Avancée dans les tumeurs du cerveau de l’enfant
À la une Rompant avec le dogme, des chercheurs niçois montrent qu’un facteur de croissance des vaisseaux lymphatiques a des effets bénéfiques
C’est la tumeur cérébrale la plus fréquente chez l’enfant et la deuxième la plus agressive. Il y a six ans, le petit Flavien, en dépit de traitements très lourds, s’en allait, emporté par cette sale maladie, un médulloblastome (MB). Dévasté par la douleur, son papa Denis s’engageait ce jour-là à tout mettre en oeuvre pour faire progresser la recherche sur les cancers pédiatriques, parent pauvre de la recherche en France et dans le monde. Et il a tenu sa promesse. Chaque année, la Fondation qu’il a créée finance des études scientifiques dédiées à améliorer la connaissance de ces tumeurs heureusement rares, mais qui constituent la pire des injustices pour les familles qui y font face.
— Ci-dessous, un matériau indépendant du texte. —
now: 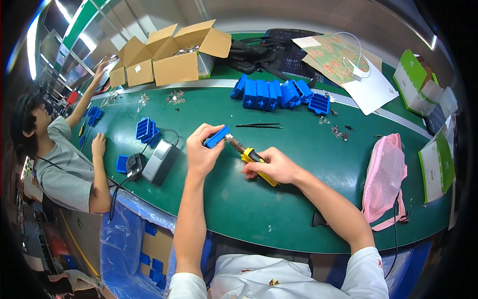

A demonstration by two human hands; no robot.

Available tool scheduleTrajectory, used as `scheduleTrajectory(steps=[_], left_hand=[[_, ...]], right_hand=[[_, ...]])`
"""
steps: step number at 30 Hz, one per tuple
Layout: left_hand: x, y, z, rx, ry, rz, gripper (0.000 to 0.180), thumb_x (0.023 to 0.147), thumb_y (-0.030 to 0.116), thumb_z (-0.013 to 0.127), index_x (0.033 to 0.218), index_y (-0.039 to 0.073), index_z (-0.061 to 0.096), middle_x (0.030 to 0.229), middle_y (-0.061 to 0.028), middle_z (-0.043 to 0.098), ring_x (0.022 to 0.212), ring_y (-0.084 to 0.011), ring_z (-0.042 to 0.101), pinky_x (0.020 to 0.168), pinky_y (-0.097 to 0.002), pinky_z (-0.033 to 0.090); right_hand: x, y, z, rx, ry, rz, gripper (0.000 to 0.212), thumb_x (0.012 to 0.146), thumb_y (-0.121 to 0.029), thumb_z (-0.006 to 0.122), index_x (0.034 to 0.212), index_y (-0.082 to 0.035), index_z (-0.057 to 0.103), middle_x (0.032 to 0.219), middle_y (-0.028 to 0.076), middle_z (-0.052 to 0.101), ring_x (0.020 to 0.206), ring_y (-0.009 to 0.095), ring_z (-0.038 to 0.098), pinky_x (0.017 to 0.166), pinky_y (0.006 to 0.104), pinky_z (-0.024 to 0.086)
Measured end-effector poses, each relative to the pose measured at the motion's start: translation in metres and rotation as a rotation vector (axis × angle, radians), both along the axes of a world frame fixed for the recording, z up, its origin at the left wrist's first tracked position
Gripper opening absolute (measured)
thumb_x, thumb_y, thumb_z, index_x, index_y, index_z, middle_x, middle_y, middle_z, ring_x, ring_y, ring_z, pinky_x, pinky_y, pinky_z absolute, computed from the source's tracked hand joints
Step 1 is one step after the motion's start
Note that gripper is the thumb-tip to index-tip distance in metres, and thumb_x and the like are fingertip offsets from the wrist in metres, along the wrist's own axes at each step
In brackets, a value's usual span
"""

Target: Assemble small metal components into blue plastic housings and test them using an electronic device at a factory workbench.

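In front of me, my left hand [200,149] is closed on a small blue plastic piece [217,136], its fingers pinching it at the edges. My right hand [277,166] grips a pair of pliers [255,155] with yellow-and-black handles. The metal nose of the pliers points up and left, and its tip meets the right end of the blue piece. Whether the jaws hold something there is too small to tell. Black tweezers [259,125] lie on the green table [234,204] just beyond my hands.
Blue slotted trays [269,93] stand in a row at the back. Open cardboard boxes [177,62] are behind them, to the left. A grey power bank-like block [161,162] lies left of me, a pink mesh bag [386,174] right. A co-worker [64,154] sits at the left.
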State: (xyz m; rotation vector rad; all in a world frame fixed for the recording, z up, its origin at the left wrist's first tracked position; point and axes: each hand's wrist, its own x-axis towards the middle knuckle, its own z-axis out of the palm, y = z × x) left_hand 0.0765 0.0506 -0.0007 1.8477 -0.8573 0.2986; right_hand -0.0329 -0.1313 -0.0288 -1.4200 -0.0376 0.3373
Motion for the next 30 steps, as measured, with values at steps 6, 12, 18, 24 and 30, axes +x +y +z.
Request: scheduleTrajectory(steps=[6,12,18,24,30], left_hand=[[-0.003,-0.004,0.000,-0.038,0.054,0.011,0.027,0.070,-0.005,0.066,0.096,-0.001,0.068,0.077,-0.0067,0.059,0.068,-0.0128,0.057,0.063,-0.0234,0.045],[-0.005,-0.006,-0.002,-0.077,0.024,0.067,0.028,0.070,-0.005,0.066,0.098,0.000,0.069,0.078,-0.0063,0.059,0.069,-0.0127,0.057,0.062,-0.0233,0.044],[-0.002,-0.003,-0.005,-0.100,0.003,0.055,0.027,0.071,-0.004,0.068,0.097,0.000,0.069,0.079,-0.0079,0.060,0.070,-0.0148,0.058,0.063,-0.0249,0.045],[0.006,0.013,0.002,-0.158,0.065,0.186,0.027,0.075,0.008,0.074,0.100,-0.001,0.068,0.087,-0.0108,0.067,0.079,-0.0163,0.063,0.074,-0.0277,0.049],[0.057,0.062,0.016,-0.199,-0.083,0.537,0.033,0.077,0.006,0.063,0.109,0.000,0.061,0.095,-0.0149,0.065,0.084,-0.0228,0.062,0.080,-0.0316,0.049]], right_hand=[[0.000,0.000,0.000,-0.086,-0.077,-0.006,0.030,0.090,-0.027,0.058,0.084,0.000,0.070,0.064,0.001,0.057,0.061,0.007,0.052,0.057,0.0239,0.042],[-0.001,-0.003,0.008,-0.179,-0.066,0.028,0.030,0.090,-0.028,0.057,0.084,-0.001,0.070,0.062,0.000,0.055,0.058,0.007,0.049,0.056,0.0243,0.041],[0.000,0.001,0.012,-0.178,-0.036,0.053,0.030,0.090,-0.028,0.058,0.090,-0.001,0.070,0.069,0.004,0.061,0.066,0.010,0.058,0.063,0.0247,0.047],[0.006,-0.023,-0.006,0.166,0.105,0.135,0.030,0.090,-0.020,0.058,0.099,0.007,0.066,0.087,0.011,0.067,0.081,0.016,0.065,0.078,0.0261,0.051],[0.002,-0.027,-0.008,0.231,0.057,0.066,0.028,0.089,-0.018,0.056,0.096,0.008,0.064,0.091,0.012,0.064,0.079,0.017,0.064,0.076,0.0273,0.051]])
Parmi les bénéficiaires de ces financements, l’équipe de Gilles Pagès et de sa plus proche collaboratrice, Sonia Martial (IRCAN à Nice) qui vient de publier le résultat d’études très prometteuses dans le champ du médulloblastome. « Faisant tomber un dogme commun, nous avons montré qu’un facteur de croissance des vaisseaux lymphatiques (VEGFC) – qui participent classiquement à la dissémination des cellules cancéreuses dans l’organisme pouvait jouer, lorsque ces tumeurs sont à un stade précoce, un rôle plutôt protecteur en termes de croissance et de diffusion de métastases », résume Manon PencoCampillo, la jeune doctorante qui a réalisé la plupart des expériences.
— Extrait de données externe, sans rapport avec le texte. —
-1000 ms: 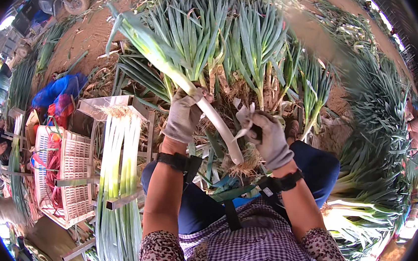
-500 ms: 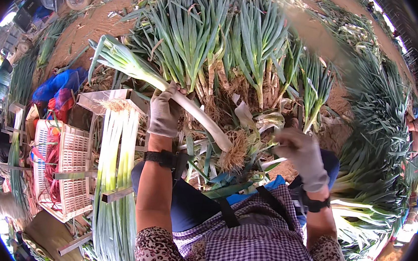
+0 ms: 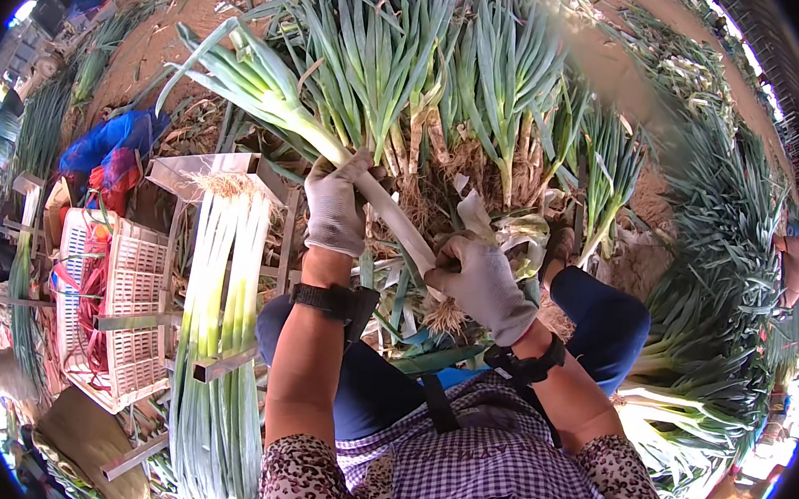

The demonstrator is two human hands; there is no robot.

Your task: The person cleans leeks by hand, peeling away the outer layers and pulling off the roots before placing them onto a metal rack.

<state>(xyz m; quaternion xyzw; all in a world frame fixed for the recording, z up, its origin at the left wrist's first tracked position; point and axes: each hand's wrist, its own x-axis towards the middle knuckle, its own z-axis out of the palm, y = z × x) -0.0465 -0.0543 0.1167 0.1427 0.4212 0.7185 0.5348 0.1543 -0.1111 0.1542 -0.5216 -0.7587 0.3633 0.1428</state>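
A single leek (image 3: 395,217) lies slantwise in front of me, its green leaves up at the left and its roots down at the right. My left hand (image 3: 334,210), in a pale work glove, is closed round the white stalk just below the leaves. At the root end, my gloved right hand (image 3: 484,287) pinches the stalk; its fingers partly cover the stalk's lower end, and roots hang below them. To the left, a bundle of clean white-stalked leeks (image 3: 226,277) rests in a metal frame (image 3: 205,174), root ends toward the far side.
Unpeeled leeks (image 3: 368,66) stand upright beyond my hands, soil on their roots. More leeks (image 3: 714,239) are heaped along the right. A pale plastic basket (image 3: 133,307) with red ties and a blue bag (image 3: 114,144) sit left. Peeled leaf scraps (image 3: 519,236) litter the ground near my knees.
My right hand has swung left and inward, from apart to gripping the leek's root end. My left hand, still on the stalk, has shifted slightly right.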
Inversement proportionnel à l’agressivité
La conclusion de recherches très fouillées qui ont été déclenchées par une simple observation : « En analysant des bases de données (études in silico), nous avons vu que ce facteur, habituellement très péjoratif dans la plupart des tumeurs, semblait plutôt bénéfique dans le cas du médulloblastome. » Interpellée, l’équipe de chercheurs va alors réaliser des études in vitro (sur des lignées cellulaires de médulloblastomes de gravité variable), mais aussi sur des modèles animaux et, en collaboration avec les anatomopathologistes du CHU de Nice, sur des biopsies de tumeurs cérébrales. Parmi lesquelles celles du petit Flavien. « Nous avons montré sur ces trois modèles que le VEGFC est inversement corrélé à l’agressivité cellulaire : il diminue la prolifération et la migration des cellules MB, ainsi que leur capacité à former des pseudovaisseaux in vitro .» En revanche, des niveaux élevés de ce facteur sont retrouvés dans les sous-types de tumeurs cérébrales très agressives. Forts de ces résultats, les chercheurs niçois formulent une hypothèse : « Au stade précoce du développement de ces tumeurs cérébrales, la croissance des vaisseaux lymphatiques sous l’action du VEGFC pourrait être bénéfique en permettant l’arrivée de cellules immunitaires capables de détruire la tumeur. À l’opposé, à un stade plus avancé, lorsque la tumeur a terrassé l’immunité, la croissance de ces vaisseaux permet aux cellules cancéreuses d’essaimer. » La découverte est d’autant plus importante que plusieurs laboratoires dans le monde sont à pied d’oeuvre pour développer des médicaments ciblant ce facteur de croissance des vaisseaux lymphatiques. «Ilseraimportant de les donner aux « bons » patients, pour éviter d’obtenir les effets inverses de ceux escomptés. » Autre application de cette découverte : « Le taux de VEGFC pourrait constituer un facteur pronostique, avec comme corollaire une désescalade thérapeutique en cas de pronostic favorable. » Car si heureusement, 70 % des enfants atteints de médulloblastomes sont guéris, c’est au prix de lourdes séquelles induites par les traitements : chirurgie, radio et chimiothérapie.